*WORK INSTRUCTIONS:*
Give back exactly the lines from the line that contains "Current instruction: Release" to the last line of the listing below, inclusive, and no others.

*DATA BELOW:*
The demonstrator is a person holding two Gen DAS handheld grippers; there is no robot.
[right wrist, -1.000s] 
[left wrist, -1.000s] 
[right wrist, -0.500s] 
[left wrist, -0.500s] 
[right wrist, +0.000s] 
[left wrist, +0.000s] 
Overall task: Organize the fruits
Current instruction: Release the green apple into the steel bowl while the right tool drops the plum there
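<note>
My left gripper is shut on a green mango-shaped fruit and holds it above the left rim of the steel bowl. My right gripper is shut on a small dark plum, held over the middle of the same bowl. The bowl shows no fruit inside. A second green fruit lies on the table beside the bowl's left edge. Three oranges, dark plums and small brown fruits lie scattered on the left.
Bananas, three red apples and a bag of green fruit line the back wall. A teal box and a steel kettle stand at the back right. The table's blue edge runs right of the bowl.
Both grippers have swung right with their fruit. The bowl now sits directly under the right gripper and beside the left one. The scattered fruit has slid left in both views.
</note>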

*TASK RESULT:*
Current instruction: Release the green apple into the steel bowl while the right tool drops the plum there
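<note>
My left gripper is shut on a green mango-shaped fruit and holds it above the left rim of the steel bowl. My right gripper is shut on a small dark plum, held over the middle of the same bowl. The bowl shows no fruit inside. A second green fruit lies on the table beside the bowl's left edge. Three oranges, dark plums and small brown fruits lie scattered on the left.
Bananas, three red apples and a bag of green fruit line the back wall. A teal box and a steel kettle stand at the back right. The table's blue edge runs right of the bowl.
Both grippers have swung right with their fruit. The bowl now sits directly under the right gripper and beside the left one. The scattered fruit has slid left in both views.
</note>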

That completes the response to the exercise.